#### What you will do
The records below must be repeated exactly, but without their pictures.

= Beginning of Section =

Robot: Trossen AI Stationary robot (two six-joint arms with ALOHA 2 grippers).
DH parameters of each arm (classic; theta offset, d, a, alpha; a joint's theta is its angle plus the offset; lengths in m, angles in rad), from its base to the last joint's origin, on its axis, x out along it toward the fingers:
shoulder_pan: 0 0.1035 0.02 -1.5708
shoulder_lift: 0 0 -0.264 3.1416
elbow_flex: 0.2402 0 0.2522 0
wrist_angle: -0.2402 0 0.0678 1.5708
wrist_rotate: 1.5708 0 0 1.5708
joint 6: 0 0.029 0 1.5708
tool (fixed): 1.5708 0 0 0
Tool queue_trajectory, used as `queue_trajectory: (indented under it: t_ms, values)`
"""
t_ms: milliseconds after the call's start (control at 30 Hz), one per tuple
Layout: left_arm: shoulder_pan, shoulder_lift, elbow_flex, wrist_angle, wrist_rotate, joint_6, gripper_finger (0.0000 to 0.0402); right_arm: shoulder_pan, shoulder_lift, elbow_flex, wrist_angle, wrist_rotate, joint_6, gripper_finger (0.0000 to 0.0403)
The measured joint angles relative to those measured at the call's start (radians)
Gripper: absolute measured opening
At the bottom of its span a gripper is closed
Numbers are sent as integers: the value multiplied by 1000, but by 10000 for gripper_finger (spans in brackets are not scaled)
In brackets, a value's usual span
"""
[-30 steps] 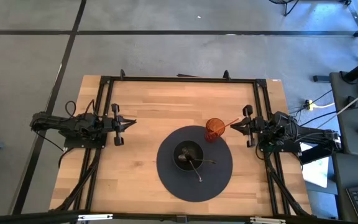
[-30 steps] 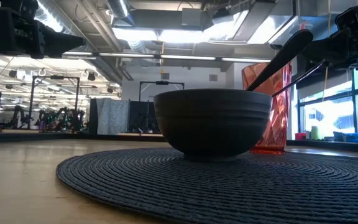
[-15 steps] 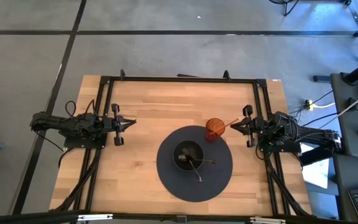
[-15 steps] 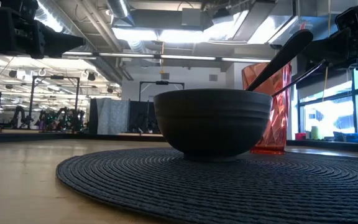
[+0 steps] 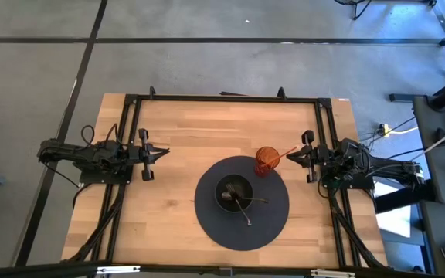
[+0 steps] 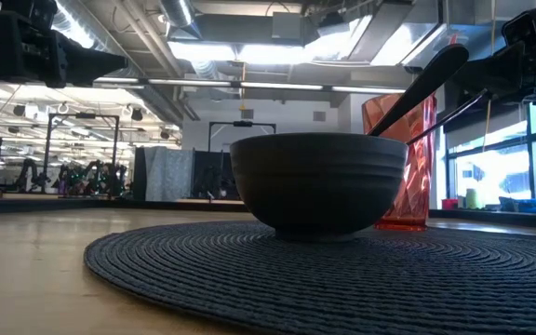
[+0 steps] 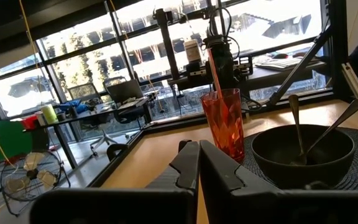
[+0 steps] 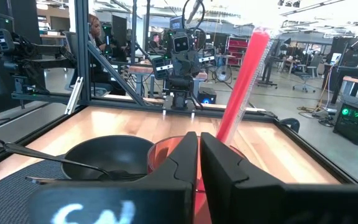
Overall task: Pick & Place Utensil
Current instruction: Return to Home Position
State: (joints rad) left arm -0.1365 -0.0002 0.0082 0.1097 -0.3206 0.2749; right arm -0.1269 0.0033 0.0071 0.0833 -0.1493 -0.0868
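High view: black bowl [image 5: 235,191] at the centre of the mat [image 5: 207,220], 2 black utensils [image 5: 243,205] inside, orange cup [image 5: 266,161] at its 1 o'clock. Left gripper [image 5: 157,154] sits at 9 o'clock, right gripper [image 5: 296,157] at 3 o'clock, both off the mat. Wrist views: each gripper's fingers [image 7: 188,165] [image 8: 182,162] are pressed together, holding nothing.

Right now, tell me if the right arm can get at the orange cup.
Probably yes: the orange cup stands just ahead of the shut right pincer, with only its own straw leaning toward it.
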Motion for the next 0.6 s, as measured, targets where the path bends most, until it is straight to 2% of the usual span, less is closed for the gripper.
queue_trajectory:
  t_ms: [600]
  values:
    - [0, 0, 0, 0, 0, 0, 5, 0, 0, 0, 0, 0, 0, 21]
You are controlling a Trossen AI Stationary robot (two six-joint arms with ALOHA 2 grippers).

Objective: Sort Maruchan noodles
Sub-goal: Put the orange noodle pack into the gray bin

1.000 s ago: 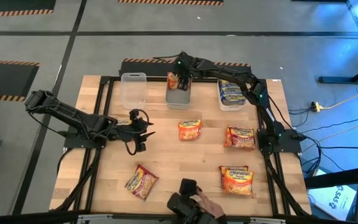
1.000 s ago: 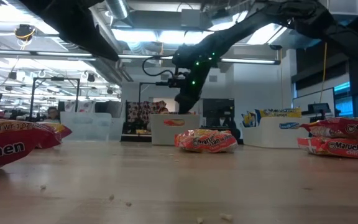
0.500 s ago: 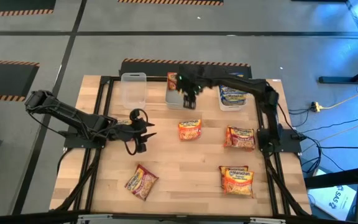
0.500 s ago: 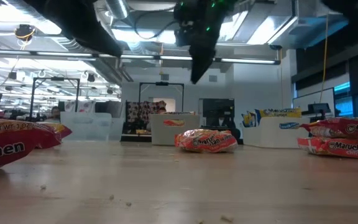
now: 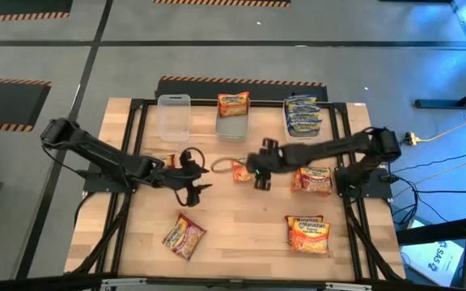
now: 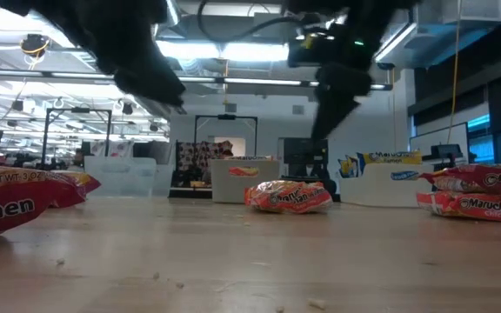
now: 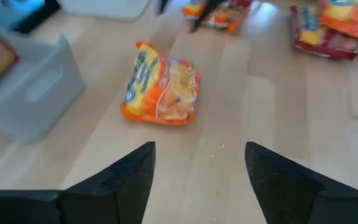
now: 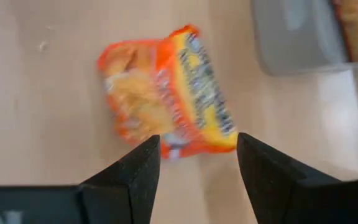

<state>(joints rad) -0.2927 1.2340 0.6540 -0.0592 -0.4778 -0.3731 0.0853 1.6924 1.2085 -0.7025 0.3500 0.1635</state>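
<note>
An orange noodle packet (image 5: 239, 170) lies flat on the table's middle; it also shows in the right wrist view (image 8: 166, 99), the left wrist view (image 7: 161, 87) and the low view (image 6: 288, 196). My right gripper (image 5: 262, 168) (image 8: 197, 180) hangs open above it, clear of it (image 6: 333, 100). My left gripper (image 5: 194, 176) (image 7: 197, 180) is open and empty to the packet's left. Another orange packet (image 5: 233, 103) lies in the middle clear tub (image 5: 233, 125). Blue-and-yellow packets (image 5: 302, 115) lie in the right tub. Red packets (image 5: 312, 179) (image 5: 308, 234) (image 5: 184, 236) lie on the table.
An empty clear tub (image 5: 173, 117) stands at the far left of the tub row. A black frame (image 5: 136, 105) runs along the table's edges. Bare wood lies between the packets at the near middle (image 5: 241, 226).
My right gripper has left the middle tub, risen, and swung toward the table's near edge, coming down over the orange packet at the table's middle. The orange packet it carried stays in the tub. My left gripper has shifted a little toward the table's right.
</note>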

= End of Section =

#### Solved exercise
Robot: Trossen AI Stationary robot (two six-joint arms with ALOHA 2 grippers).
DH parameters of each arm (classic; theta offset, d, a, alpha; a joint's theta is its angle plus the offset; lengths in m, angles in rad), from its base to the last joint's origin, on its axis, x out along it toward the fingers:
shoulder_pan: 0 0.1035 0.02 -1.5708
shoulder_lift: 0 0 -0.264 3.1416
elbow_flex: 0.2402 0 0.2522 0
wrist_angle: -0.2402 0 0.0678 1.5708
wrist_rotate: 1.5708 0 0 1.5708
joint 6: 0 0.029 0 1.5708
tool (fixed): 1.5708 0 0 0
Tool queue_trajectory, used as `queue_trajectory: (indented under it: t_ms, values)`
"""
t_ms: milliseconds after the call's start (control at 30 Hz), one per tuple
Layout: left_arm: shoulder_pan, shoulder_lift, elbow_flex, wrist_angle, wrist_rotate, joint_6, gripper_finger (0.0000 to 0.0402); right_arm: shoulder_pan, shoulder_lift, elbow_flex, wrist_angle, wrist_rotate, joint_6, gripper_finger (0.0000 to 0.0403)
The measured joint angles relative to those measured at the call's start (radians)
Gripper: absolute measured opening
At the bottom of its span a gripper is closed
Numbers are sent as integers: the value multiplied by 1000, but by 10000 for gripper_finger (spans in brackets are not scaled)
In brackets, a value's usual span
"""
[-30 steps] 
[-30 steps] 
[-15 steps] 
[-15 steps] 
[+0 steps] 
[+0 steps] 
[+0 steps] 
[+0 steps] 
Overall task: Pick & Place Utensil
Current instruction: Return to Home Position
State: (joints rad) left arm -0.1365 -0.0002 0.0082 0.1097 -0.3206 0.2749; right arm -0.1269 0.0033 0.0071 0.0833 -0.1493 -0.0868
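High view: black bowl [image 5: 235,191] at the centre of the mat [image 5: 207,220], 2 black utensils [image 5: 243,205] inside, orange cup [image 5: 266,161] at its 1 o'clock. Left gripper [image 5: 157,154] sits at 9 o'clock, right gripper [image 5: 296,157] at 3 o'clock, both off the mat. Wrist views: each gripper's fingers [image 7: 188,165] [image 8: 182,162] are pressed together, holding nothing.

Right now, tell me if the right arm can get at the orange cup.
Probably yes: the orange cup stands just ahead of the shut right pincer, with only its own straw leaning toward it.
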Motion for the next 0.6 s, as measured, targets where the path bends most, until it is straight to 2% of the usual span, less is closed for the gripper.
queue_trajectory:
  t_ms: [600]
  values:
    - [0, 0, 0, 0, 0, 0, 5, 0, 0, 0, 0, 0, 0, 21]
You are controlling a Trossen AI Stationary robot (two six-joint arms with ALOHA 2 grippers).

Objective: Sort Maruchan noodles
Sub-goal: Put the orange noodle pack into the gray bin

1.000 s ago: 
1.000 s ago: 
0.500 s ago: 
0.500 s ago: 
now: 
now: 
now: 
now: 

<state>(joints rad) -0.2927 1.2340 0.6540 -0.0592 -0.4778 -0.3731 0.0853 1.6924 1.2085 -0.7025 0.3500 0.1635</state>
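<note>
An orange noodle packet (image 5: 239, 170) lies flat on the table's middle; it also shows in the right wrist view (image 8: 166, 99), the left wrist view (image 7: 161, 87) and the low view (image 6: 288, 196). My right gripper (image 5: 262, 168) (image 8: 197, 180) hangs open above it, clear of it (image 6: 333, 100). My left gripper (image 5: 194, 176) (image 7: 197, 180) is open and empty to the packet's left. Another orange packet (image 5: 233, 103) lies in the middle clear tub (image 5: 233, 125). Blue-and-yellow packets (image 5: 302, 115) lie in the right tub. Red packets (image 5: 312, 179) (image 5: 308, 234) (image 5: 184, 236) lie on the table.
An empty clear tub (image 5: 173, 117) stands at the far left of the tub row. A black frame (image 5: 136, 105) runs along the table's edges. Bare wood lies between the packets at the near middle (image 5: 241, 226).
My right gripper has left the middle tub, risen, and swung toward the table's near edge, coming down over the orange packet at the table's middle. The orange packet it carried stays in the tub. My left gripper has shifted a little toward the table's right.
</note>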

Besides this answer, the exercise requires nothing else.